▶ **Exercise description**: Each line below must be transcribed exactly, and no picture may appear in the transcription.

*** Data below ***

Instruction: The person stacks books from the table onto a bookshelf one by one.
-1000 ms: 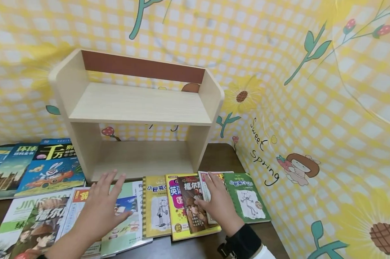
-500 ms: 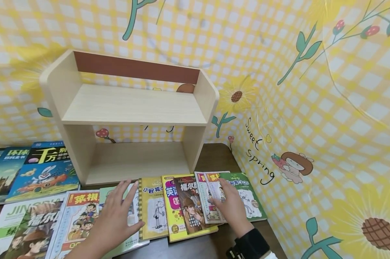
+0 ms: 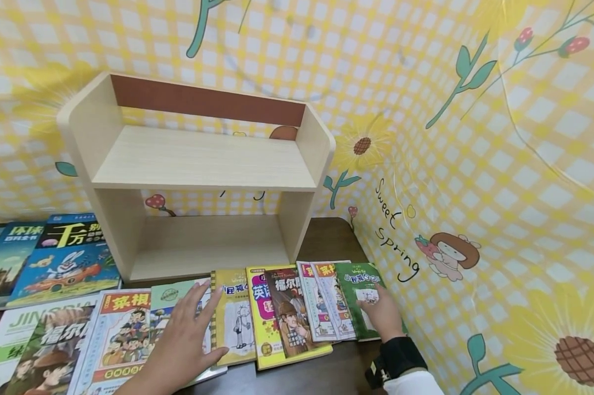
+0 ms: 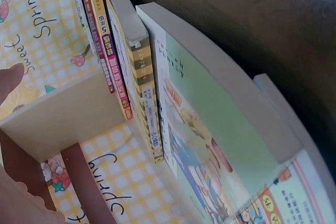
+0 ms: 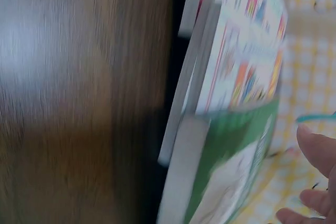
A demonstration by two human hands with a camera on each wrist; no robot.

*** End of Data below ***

▶ **Completed task**:
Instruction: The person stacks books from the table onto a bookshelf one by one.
-1000 ms: 
-500 ms: 
+0 ms: 
+0 ms: 
+0 ms: 
A demonstration by two human hands with a camera on each wrist; no robot.

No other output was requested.